§ **What to work on**
Transcribe the data below verbatim from the line with "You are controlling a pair" to the line with "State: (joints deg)". Include both of those lines.

§ **Source data**
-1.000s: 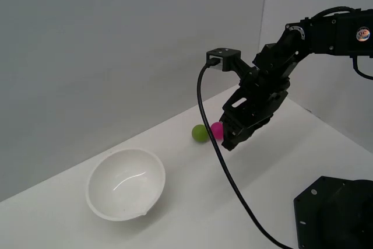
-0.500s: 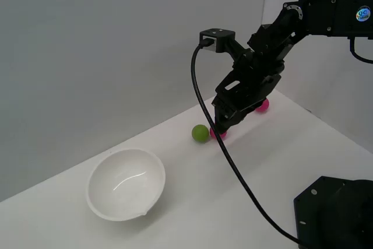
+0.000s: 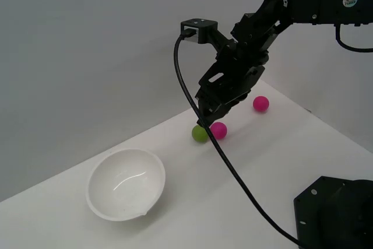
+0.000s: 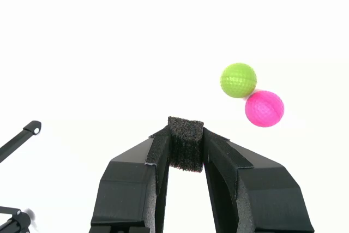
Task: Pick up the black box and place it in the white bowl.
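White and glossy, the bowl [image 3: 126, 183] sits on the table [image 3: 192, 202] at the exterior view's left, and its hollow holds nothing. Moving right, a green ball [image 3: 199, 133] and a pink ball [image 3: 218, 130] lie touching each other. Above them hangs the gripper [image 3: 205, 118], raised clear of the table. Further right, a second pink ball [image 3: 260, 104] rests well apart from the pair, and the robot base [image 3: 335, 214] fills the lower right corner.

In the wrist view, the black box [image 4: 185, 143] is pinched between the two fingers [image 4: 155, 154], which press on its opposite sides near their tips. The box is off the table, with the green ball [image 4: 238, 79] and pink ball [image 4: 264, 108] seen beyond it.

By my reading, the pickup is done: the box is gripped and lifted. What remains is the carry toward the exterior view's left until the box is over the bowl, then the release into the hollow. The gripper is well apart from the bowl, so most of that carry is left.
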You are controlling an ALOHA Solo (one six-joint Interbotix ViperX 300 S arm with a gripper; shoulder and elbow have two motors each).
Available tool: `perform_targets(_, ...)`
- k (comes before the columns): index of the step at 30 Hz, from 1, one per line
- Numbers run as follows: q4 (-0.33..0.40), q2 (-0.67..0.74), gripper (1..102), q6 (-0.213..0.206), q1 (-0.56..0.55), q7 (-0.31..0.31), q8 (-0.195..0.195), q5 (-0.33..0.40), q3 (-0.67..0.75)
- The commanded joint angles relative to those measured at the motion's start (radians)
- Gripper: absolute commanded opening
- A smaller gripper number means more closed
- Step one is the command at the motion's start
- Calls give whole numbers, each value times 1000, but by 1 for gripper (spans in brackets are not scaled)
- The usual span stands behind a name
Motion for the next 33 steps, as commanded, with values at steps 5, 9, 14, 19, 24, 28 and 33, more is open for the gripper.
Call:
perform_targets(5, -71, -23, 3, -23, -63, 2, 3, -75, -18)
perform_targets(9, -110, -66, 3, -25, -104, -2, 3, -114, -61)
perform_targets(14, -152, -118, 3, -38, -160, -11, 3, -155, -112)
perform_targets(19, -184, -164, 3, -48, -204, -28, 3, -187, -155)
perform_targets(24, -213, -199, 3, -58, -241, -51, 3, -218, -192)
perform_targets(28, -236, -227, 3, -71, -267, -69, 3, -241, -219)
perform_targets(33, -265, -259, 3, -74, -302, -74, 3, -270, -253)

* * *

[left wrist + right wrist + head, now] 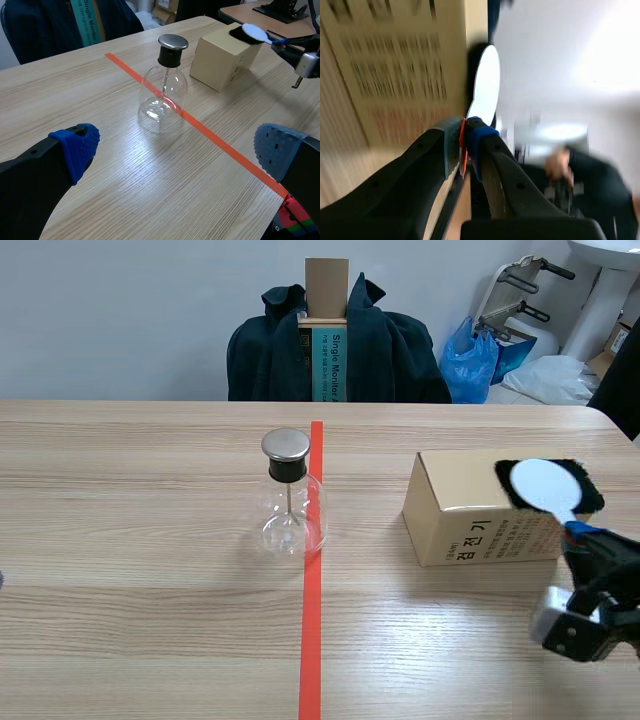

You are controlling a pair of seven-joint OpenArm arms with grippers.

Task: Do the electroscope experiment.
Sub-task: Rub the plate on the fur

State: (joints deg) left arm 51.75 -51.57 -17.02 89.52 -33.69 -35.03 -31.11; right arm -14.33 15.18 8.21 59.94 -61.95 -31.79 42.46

§ **Answer area**
You are controlling a pair of seven-joint OpenArm arms with grippers.

Task: Do the electroscope experiment.
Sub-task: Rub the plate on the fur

State: (joints deg) left arm 51.75 -51.57 -17.02 89.52 -33.69 -35.03 -31.11; right arm -14.33 15.18 8.21 59.94 -61.95 -31.79 42.46

This completes the answer.